Of course, people, businesses and places have always done this – they just used other terms and didn’t pay so much for the service.
The problem isn’t that branding doesn’t work – it can be an effective part of a marketing strategy. Imagine you’re looking for an edge over another automotive lube joint down the road. If you call your service “Mother Nature’s oil change,” maybe you can appeal to would-be environmentalists.
But merely proclaiming ourselves to be “Alberta’s botanic arts capital” isn’t going to turn St. Albert into a tourist mecca.
Here’s why: What is unique and desirable about St. Albert is not something that will attract meaningful numbers of tourists. Our city is safe and pleasant, in touch with its remarkable history, in possession of fine recreational facilities and home to an iconic civic building and a well-known gardening business.

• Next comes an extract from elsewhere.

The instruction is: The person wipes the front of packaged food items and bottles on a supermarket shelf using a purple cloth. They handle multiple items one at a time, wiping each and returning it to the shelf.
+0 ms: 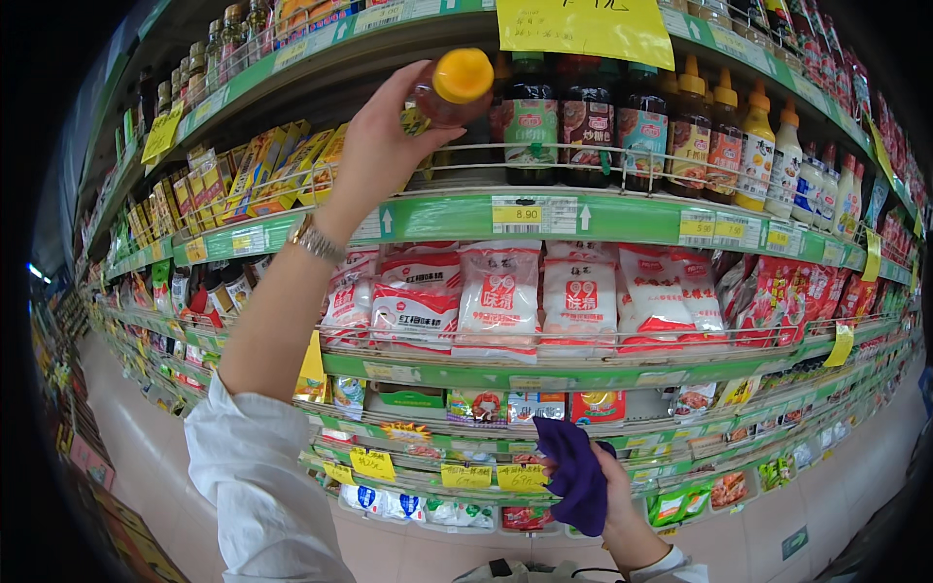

In other words, it’s a great place to live. That means we’re unlikely to require “branding” to persuade people from the Capital Region that they’d like to move to St. Albert.
But we will never have – nor would most St. Albertans want – the kind of attractions needed for mass tourism. We are not next door to a natural wonder like the Grand Canyon, and we are not about to build Disneyland.
Moreover, as Mr. Brooks himself pointed out, successfully branding a community doesn’t happen overnight. You earn it. It takes time. So if a community has a perception problem – say, for too-high taxes – you can’t change it merely by adopting a cool slogan.
So did we really need an American branding guru to tell us some people come here to visit Hole’s Greenhouses, and that it might be a thought to develop a few spin-off businesses?
Not so many years ago, you’ll recall, every community in Western Canada was painting murals on buildings to attract tourists. “If you paint them, they will come,” was the theory. Lots of places, including St. Albert, painted them. Alas, the tourists never came.
In retrospect, it should have been obvious. No one in their right mind is gong to drive 10 miles – let alone 1,000 – to see a fading mural by an amateur artist on the side of a dilapidated building.
But at least the mural craze had some advantages. It was cheap, and in most cases employed local people.
Not so branding. Branding costs big bucks. It requires expensive specialists like Mr. Brooks, often from far away. It puts nothing back into the local economy. And in the end, if you’re not selling widgets or gasoline, it doesn’t make much difference.
Now that we’ve spent $70,000 US to determine the obvious, Mr. Brooks says he’ll be back in the fall with a proposal for the next stage. You can bet it’ll cost a whole lot more!
As taxpayers, we should ask ourselves: Do we really need to spend any more on this kind of thing? We’d do better using the money plugging potholes.